I stared at the photos often in the 9 weeks between when they arrived in our inbox and I arrived in Ethiopia to bring Chakisae home. It is a funny thing to be falling in love with pictures.
She would be 19 months old by the time I landed in Addis Ababa, Ethiopia's capital. She was tiny by American standards but with a big belly we attributed to early malnutrition and bald because orphanage workers had shaved her head. The doctor we shared her records with said her head was a good size. Feed, he said, she'll grow (she did, five inches in the first five months home).
The papers described her personality with a single word: Quiet.
This was true when we were in Ethiopia together and even the first few weeks at home. But soon enough, she was babbling in the car, shouting her brother's name or wailing "jump!" when she spotted him on the backyard trampoline, and she hadn't been invited.
"Why did we get a report saying she's a quiet kid?"Ben would ask, delighting in the inaccuracy. "Mom, are you sure you picked up the right kid because this one isn't quiet!"

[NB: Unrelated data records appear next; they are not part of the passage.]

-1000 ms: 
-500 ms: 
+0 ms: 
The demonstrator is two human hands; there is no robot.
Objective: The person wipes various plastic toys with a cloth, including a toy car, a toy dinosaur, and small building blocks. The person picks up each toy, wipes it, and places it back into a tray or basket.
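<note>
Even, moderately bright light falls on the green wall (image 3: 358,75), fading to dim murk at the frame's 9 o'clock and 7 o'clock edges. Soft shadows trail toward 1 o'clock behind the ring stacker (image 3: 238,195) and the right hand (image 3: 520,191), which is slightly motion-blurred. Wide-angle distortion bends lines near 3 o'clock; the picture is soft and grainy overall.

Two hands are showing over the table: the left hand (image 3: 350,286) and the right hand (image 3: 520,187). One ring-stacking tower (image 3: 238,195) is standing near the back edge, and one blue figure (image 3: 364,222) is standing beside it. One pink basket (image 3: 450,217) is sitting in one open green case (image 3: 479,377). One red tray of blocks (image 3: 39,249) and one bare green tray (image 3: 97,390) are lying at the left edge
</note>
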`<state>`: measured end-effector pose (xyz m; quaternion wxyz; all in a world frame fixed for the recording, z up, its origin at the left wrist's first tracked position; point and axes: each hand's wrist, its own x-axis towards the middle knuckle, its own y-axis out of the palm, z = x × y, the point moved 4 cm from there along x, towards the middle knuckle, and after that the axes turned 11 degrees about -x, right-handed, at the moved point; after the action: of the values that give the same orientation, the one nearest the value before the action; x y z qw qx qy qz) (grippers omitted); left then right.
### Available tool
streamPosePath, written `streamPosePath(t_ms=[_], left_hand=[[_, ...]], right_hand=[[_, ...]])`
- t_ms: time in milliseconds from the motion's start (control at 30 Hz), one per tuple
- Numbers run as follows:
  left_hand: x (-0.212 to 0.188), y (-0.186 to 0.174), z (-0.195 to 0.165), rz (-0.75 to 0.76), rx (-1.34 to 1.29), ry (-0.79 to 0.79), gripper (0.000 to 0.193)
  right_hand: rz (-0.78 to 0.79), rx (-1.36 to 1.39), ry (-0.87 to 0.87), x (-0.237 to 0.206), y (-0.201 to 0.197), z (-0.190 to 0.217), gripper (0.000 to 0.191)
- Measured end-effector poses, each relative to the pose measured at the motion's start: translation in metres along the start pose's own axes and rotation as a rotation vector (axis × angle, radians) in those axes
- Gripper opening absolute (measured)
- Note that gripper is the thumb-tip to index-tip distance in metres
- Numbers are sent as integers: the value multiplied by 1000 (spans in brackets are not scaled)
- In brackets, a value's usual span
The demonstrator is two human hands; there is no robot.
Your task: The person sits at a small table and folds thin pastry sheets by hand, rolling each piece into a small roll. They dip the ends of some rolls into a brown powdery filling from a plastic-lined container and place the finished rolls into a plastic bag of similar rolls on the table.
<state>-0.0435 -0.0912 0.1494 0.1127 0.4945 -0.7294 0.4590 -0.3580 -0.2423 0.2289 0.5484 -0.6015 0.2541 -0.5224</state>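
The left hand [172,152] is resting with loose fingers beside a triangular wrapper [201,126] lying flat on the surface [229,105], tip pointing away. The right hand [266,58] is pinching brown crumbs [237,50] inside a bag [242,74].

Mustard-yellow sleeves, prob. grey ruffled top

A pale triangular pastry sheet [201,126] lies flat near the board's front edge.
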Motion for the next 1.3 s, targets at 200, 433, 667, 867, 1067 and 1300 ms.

But he always answers his own question. She's the right one. In fact, he calls her "the perfect little girl" for us. We never disagree.
I think of Chakisae today, my amazing, delightful daughter. But also of the poverty and tragedy that marked her first family and, really, her first country. Ethiopia is beautiful and fascinating, literally the cradle of mankind, home to early Christianity, the only African country never colonized, a place proud of its coffee, its customs and its history. It is also terribly poor, home to millions of orphans.
Today, I also think of other parents (or parents to be) waiting for a phone call, an email, word of a child.